- Dharma as depicted in Shadow Cabinet #6 (November 1994). Art by John Paul Leon (penciller), Shawn Martinbrough (inker), and Julia Lacquement (colorist).

Publication information
- Publisher: DC Comics
- First appearance: Hardware #11 (1994)
- Created by: Dwayne McDuffie (writer) Denys Cowan (artist)

In-story information
- Alter ego: Harry Chawney
- Team affiliations: Shadow Cabinet
- Abilities: Precognition Psychometry Energy manipulation Reality warping and manipulation

= Dharma (character) =

Dharma (Harry Chawney) is a fictional comic book character distributed by DC Comics, and the leader of the Shadow Cabinet. Originating in Milestone Comics media, he first appeared in Hardware #11 (January 1993), and was created by Dwayne McDuffie, Robert L. Washington III, and Denys Cowan.

==Fictional character biography==
Dharma has the power to perceive the past and future of any object he touches. He has perceived countless apocalypses and is ruthless in acting to prevent them, whatever the cost. In theory, he knows the ultimate consequences of whatever action he sends his operatives to perform; however, the impossibility of considering every factor has led to his fear that he may be causing the disasters he is trying to prevent.

In Blood Syndicate #20, Dharma fires Oro, who has been a Syndicate associate, police officer, and a Shadow Cabinet operative. He is allowed to keep his costume and receives one month severance pay deposited directly into his bank account. Dharma even gives Oro advice to "take the left" as Oro teleports out.

The teleportation technology is maintained by powerful telekinetic and engineer Thomas Hague, better known as "Mechanic". Another notable employee is Payback, a spy for the independent superhero Icon. Icon also has evidence that Dharma had been involved in the 'Big Bang', a riot which ended in dozens of people being killed by modified tear gas and the survivors gaining superpowers.

It is later revealed that Dharma orchestrated the Big Bang to create powerful beings capable of preventing an approaching apocalypse whose cause he could not determine. When his last two prospects (Hardware and Static) fail to meet his expectations, he turns to the only course he believes is left open to him, awakening and harnessing the powers of the god-like being Rift. The act of absorbing Rift's powers destroys the universe, making Dharma the cause of the apocalypse he foresaw. The effects of Darkseid's death during Final Crisis allow Dharma to merge the remnants of the Dakotaverse into the DC Universe, retroactively combining their histories.

==Powers and abilities==
Dharma possesses incredibly powerful precognitive abilities. When he touches a personal object, Dharma can see all events that occur in its past and future. This ability extends as far as the entire Earth itself or something as small as a bead. Not only can he see an object's future, he can see his own and his universe's future. This power extends to the object's past as well. Hence, any place it has been or anything that has been done to it is clear to Dharma. When he focuses his psychometric on a certain person he can not only see their future and past but also understand and therefore manipulate their abilities. Dharma is blind, but compensates by using his powers to guide him.
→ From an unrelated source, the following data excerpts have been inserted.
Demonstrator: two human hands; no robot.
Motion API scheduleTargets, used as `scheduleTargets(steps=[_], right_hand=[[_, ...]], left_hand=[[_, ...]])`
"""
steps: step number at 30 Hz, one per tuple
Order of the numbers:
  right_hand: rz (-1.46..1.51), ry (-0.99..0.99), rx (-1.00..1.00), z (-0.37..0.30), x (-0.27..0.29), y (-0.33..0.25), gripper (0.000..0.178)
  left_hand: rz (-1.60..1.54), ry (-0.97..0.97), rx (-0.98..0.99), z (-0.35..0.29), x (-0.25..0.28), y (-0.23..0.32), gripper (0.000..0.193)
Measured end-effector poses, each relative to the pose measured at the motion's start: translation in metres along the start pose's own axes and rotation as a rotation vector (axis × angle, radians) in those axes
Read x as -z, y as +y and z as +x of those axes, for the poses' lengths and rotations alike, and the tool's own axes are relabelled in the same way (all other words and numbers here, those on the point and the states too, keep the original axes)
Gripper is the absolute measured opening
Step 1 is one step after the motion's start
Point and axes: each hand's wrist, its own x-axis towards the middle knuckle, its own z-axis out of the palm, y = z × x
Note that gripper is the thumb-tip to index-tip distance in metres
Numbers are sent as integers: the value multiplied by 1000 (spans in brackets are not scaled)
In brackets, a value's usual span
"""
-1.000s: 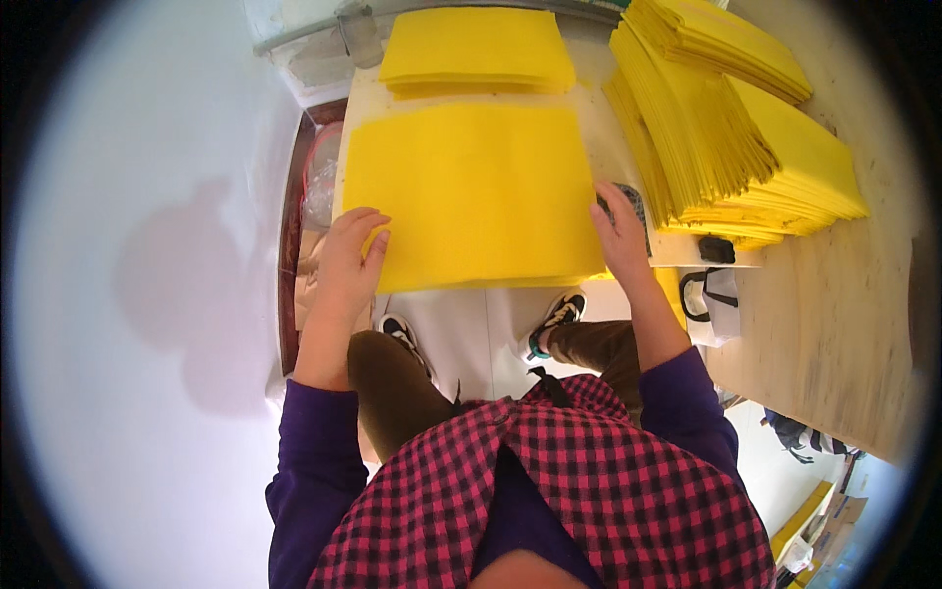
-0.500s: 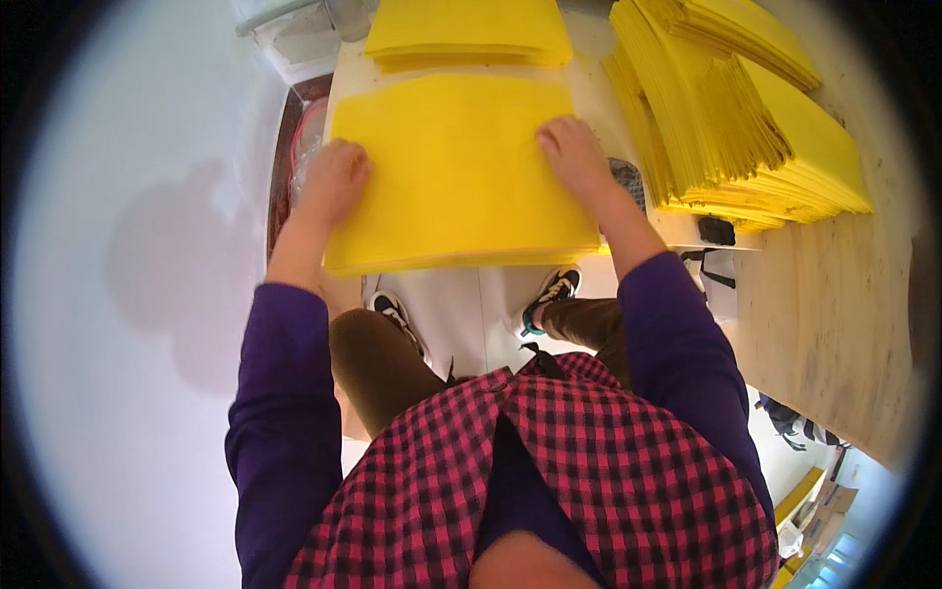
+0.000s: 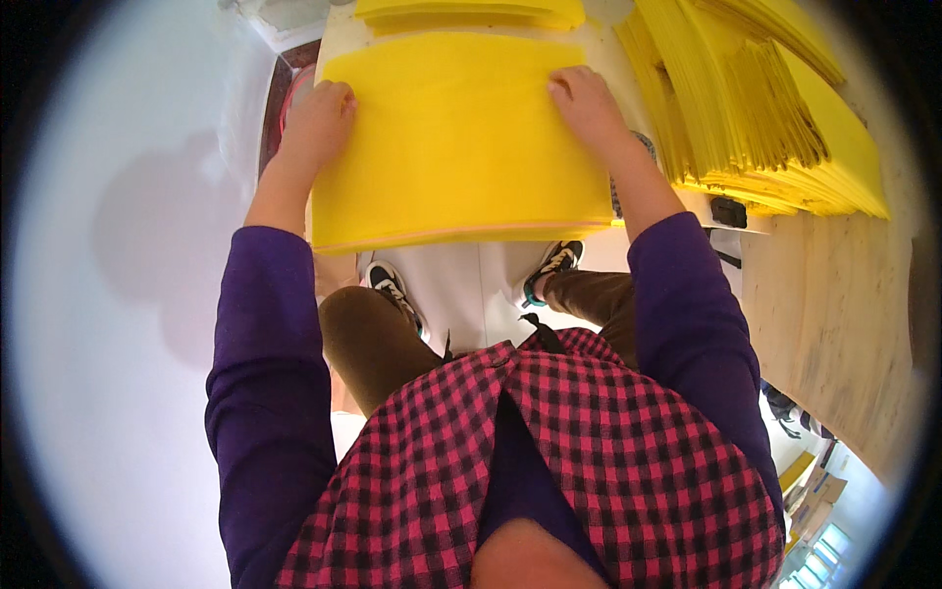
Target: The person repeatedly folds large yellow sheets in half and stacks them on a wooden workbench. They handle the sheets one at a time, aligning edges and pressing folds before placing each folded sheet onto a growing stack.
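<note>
A wide stack of thin yellow sheets (image 3: 461, 147), felt-like in look, lies in front of me with its near edge jutting over the table's front. At its far left corner my left hand (image 3: 327, 116) is closed, fingers curled in on the sheet's edge. My right hand (image 3: 589, 103) pinches the far right part in the same way, thumb toward the middle. The fingertips are partly hidden, so how many sheets they grip is unclear. Just beyond lies another yellow stack (image 3: 471, 14), cut off by the picture's top.
To the right, several folded yellow bundles (image 3: 716, 108) are piled high on the wooden table (image 3: 824, 304). A small black object (image 3: 728, 212) sits by their near edge. A white wall (image 3: 128, 393) runs along my left. My shoes (image 3: 392, 293) show on the floor below.
Both hands have moved away from me and slightly apart, still at the sheet's sides. The sheet's far edge has shifted farther up in the picture, and the whole view has tilted a little.
</note>
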Motion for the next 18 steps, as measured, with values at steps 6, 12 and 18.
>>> scheduleTargets(steps=[6,12,18], right_hand=[[144,-16,237,-47,7,3,27],[61,47,92,-9,-9,2,26],[177,11,264,-24,-1,8,29]], left_hand=[[-230,79,-312,-46,3,2,13],[-132,99,-198,-12,-4,9,12],[-167,87,-258,-18,0,5,18]])
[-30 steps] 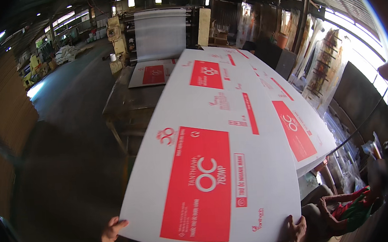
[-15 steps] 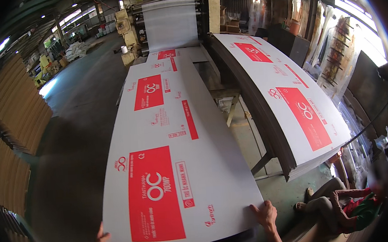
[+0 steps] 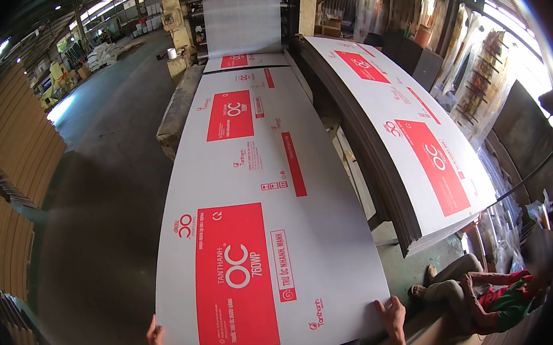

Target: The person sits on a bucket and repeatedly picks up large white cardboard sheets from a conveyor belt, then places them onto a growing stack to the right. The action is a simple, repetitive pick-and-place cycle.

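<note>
A long white cardboard sheet [image 3: 333,245] with red printed blocks stretches from me toward the printing machine [image 3: 243,21]. At its near left corner my left hand [image 3: 156,342] is closed on the edge, with part of the fingers hidden under the board. My right hand [image 3: 392,318] grips the near right edge, thumb on top and fingers mostly underneath. Beyond the far end of my sheet, the red-printed front of another sheet [image 3: 233,61] shows below the machine's rollers. On the right, a tall stack of matching printed sheets [image 3: 442,154] lies close beside my sheet.
A person [image 3: 484,292] in a red and green top sits at the lower right. Stacks of brown cardboard [image 3: 12,159] stand along the left, beyond a dark floor [image 3: 107,184]. Plastic-wrapped material [image 3: 477,68] leans at the right, and a metal side table [image 3: 179,109] adjoins the machine.
Both hands have shifted slightly right with the sheet. Its far end has come away from the machine, and another printed sheet now shows behind it.
</note>
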A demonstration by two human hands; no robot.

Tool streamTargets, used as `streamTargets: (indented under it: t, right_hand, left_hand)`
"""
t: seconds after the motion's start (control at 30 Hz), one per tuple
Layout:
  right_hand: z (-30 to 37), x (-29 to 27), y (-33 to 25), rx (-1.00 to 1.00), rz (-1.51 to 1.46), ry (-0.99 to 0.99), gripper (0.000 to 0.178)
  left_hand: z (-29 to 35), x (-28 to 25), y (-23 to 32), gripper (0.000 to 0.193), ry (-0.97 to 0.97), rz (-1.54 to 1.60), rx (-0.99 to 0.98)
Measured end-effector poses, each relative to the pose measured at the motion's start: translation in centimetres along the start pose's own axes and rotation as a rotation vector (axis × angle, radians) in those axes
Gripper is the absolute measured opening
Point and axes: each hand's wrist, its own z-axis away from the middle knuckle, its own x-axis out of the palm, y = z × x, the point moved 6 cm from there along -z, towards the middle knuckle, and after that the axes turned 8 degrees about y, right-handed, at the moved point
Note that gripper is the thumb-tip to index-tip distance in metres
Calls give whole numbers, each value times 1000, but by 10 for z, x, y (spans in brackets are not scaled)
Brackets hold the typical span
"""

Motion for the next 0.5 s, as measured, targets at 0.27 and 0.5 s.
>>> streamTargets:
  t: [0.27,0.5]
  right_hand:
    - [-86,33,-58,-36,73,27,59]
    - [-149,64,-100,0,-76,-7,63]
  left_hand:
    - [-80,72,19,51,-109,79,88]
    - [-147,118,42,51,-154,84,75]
Dharma has been able to see the beginning of the universe and all that goes on in the present. At a certain point in the future (its "end"), he sees only the destruction of his universe. This blind spot prevents Dharma from seeing what role he will play or what outcome happens after the destruction.
After absorbing Rift's powers, Dharma gains the ability to alter reality and bend dimensions. At one point, in the original Milestone world, he absorbed his sisters known as Plus. This gave him the ability to control a living energy field that could be used for offensive as well as defensive purposes.